MOSCOW (MRC) -- Oil prices fell on Friday and were also down on the week as surging cases of the Omicron coronavirus variant raised fears that new restrictions may hit fuel demand, reported Reuters.
"There are concerns about COVID that won't go away, and the perception that could weigh on demand is putting pressure on the market," said Bob Yawger, director of energy futures at Mizuho in New York.
Brent crude futures settled down USD1.50, or 2%, at USD73.52 a barrel, while US West Texas Intermediate (WTI) crude dropped USD1.52, or 2.1%, tosettle at USD70.86 a barrel. Brent was down 2.6% on the week and WTI fell 1.3%.
In Denmark, South Africa and Britain, the number of new Omicron cases has been doubling every two days. Danish Prime Minister Mette Frederiksen said on Friday her government would propose new restrictions to limit the spread.
In the United States, the rapid spread of the Omicron variant has led some companies to pause plans to get workers back into offices.
"Messages of caution and warnings of a worsening COVID wave are starting to ring louder with the approach of the year-end holiday season, dampening market sentiment," said Vandana Hari, energy analyst at Vanda Insights. "Crude may remain in a holding pattern, albeit with plenty of price volatility around the mean, in holiday-thinned trading over the next couple of weeks."

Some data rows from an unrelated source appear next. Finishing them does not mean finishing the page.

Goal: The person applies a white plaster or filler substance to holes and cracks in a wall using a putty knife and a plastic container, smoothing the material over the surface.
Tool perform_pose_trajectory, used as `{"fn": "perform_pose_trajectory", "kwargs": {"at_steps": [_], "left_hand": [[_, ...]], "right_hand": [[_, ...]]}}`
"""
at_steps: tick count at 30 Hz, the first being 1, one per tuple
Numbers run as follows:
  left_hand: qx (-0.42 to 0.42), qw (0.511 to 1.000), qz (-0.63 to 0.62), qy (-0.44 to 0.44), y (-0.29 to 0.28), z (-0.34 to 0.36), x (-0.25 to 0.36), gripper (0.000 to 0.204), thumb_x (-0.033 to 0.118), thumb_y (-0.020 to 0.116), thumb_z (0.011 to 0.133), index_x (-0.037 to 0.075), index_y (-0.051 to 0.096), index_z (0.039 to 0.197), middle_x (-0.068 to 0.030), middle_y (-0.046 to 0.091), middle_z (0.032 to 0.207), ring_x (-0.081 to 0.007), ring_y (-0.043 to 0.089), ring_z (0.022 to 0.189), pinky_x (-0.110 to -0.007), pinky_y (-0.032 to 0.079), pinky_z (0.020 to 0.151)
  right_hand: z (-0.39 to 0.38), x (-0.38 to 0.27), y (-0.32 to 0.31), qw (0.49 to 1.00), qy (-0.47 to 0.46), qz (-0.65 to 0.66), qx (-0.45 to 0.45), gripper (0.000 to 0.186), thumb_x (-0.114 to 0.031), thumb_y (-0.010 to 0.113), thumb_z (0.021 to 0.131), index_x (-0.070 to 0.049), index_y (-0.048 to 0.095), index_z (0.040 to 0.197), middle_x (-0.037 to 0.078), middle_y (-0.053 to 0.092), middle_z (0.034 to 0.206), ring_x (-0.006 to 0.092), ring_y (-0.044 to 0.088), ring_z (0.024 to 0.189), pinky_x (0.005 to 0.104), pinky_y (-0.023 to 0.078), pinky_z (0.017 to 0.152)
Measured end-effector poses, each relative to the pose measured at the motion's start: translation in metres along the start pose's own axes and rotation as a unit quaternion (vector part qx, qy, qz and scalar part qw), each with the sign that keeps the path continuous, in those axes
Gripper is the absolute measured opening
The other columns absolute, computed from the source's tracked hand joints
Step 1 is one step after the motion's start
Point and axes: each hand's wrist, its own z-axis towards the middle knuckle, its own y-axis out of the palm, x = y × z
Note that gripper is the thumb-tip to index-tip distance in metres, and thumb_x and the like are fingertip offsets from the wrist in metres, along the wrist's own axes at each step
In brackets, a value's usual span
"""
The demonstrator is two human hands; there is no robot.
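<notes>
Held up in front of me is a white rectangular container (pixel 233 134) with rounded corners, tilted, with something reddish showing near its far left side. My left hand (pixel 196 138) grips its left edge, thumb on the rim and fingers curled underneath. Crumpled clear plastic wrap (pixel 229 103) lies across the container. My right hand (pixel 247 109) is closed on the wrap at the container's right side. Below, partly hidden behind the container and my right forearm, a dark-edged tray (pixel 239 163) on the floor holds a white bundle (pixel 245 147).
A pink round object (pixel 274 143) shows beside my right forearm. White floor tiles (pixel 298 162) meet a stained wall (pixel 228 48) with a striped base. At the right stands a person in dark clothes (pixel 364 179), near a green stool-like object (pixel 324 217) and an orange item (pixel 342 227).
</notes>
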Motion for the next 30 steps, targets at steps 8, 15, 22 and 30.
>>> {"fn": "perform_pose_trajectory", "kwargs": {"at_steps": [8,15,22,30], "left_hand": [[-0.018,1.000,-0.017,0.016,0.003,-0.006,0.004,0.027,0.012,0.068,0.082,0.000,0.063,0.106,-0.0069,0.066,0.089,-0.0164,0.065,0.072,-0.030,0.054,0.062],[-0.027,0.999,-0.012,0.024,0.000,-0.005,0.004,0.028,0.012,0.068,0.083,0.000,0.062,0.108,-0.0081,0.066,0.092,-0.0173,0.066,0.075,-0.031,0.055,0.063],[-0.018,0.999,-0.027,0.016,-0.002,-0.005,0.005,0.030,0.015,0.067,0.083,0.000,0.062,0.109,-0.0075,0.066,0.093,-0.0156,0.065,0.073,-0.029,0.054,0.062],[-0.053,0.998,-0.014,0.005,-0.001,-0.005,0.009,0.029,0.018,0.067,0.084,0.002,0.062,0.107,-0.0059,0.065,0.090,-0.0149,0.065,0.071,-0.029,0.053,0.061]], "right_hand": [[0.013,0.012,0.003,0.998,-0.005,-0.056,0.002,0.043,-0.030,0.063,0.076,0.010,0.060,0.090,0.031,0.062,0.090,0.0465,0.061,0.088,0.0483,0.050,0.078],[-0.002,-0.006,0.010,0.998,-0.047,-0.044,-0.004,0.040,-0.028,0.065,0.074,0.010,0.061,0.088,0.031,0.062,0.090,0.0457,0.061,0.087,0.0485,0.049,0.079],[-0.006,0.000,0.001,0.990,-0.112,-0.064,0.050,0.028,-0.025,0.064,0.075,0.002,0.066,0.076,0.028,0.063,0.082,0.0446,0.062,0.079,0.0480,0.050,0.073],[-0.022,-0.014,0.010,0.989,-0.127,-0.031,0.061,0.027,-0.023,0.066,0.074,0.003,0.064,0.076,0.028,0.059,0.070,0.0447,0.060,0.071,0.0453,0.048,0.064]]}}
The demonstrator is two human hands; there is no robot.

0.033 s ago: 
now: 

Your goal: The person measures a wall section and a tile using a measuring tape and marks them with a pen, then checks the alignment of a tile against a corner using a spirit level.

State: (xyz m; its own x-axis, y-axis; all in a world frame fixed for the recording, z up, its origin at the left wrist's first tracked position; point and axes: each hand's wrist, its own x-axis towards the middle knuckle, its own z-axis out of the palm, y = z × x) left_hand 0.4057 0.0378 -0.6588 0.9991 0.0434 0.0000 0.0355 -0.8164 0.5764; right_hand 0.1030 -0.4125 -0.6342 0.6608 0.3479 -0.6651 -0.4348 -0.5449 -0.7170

The Organization of the Petroleum Exporting Countries, Russia and allies, together known as OPEC+, have said they could meet before their scheduled Jan. 4 meeting if changes in the demand outlook warrant a review of their plans to add 400,000 barrels per day of supply in January.
"We could see further consolidation around USD70 in the coming sessions as we learn more about Omicron, what restrictions it will bring, and whether OPEC+ will react," said Craig Erlam, senior market analyst at OANDA.
The US oil rig count, a leading indicator of output, rose in the week, prompting concerns of potential oversupply. The oil and gas rig count, an early indicator of future output, rose by three to 579 in the week to Dec. 17, energy services firm Baker Hughes Co said in its closely followed report on Friday.
But despite the Omicron threats to demand, Goldman Sachs said on Friday the new variant has had limited impact on mobility or oil demand, adding that it expected oil consumption to hit record highs in 2022 and 2023.
Oil prices have retreated from multi-year highs earlier in the fourth quarter on improved supplies.
As MRC informed before, US commercial crude stocks fell 3.48 million barrels to 413.96 million barrels in the week ended Sept. 17, to more than 8% below the five-year average, Energy Information Administration data showed. Stocks were last lower Oct. 5, 2018.
We remind that in late August, 2021, US crude stocks dropped sharply while petroleum products supplied by refiners hit an all-time record despite the rise in coronavirus cases nationwide, the Energy Information Administration said. Crude inventories fell by 7.2 million barrels in the week to Aug. 27 to 425.4 million barrels, compared with analysts' expectations in a Reuters poll for a 3.1 million-barrel drop. Product supplied by refineries, a measure of demand, rose to 22.8 million barrels per day in the most recent week. That's a one-week record, and signals strength in consumption for diesel, gasoline and other fuels by consumers and exporters.
We also remind that US crude oil production is expected to fall by 160,000 barrels per day (bpd) in 2021 to 11.12 million bpd, EIA said in a monthly report earlier this year, a smaller decline than its previous forecast for a drop of 210,000 bpd.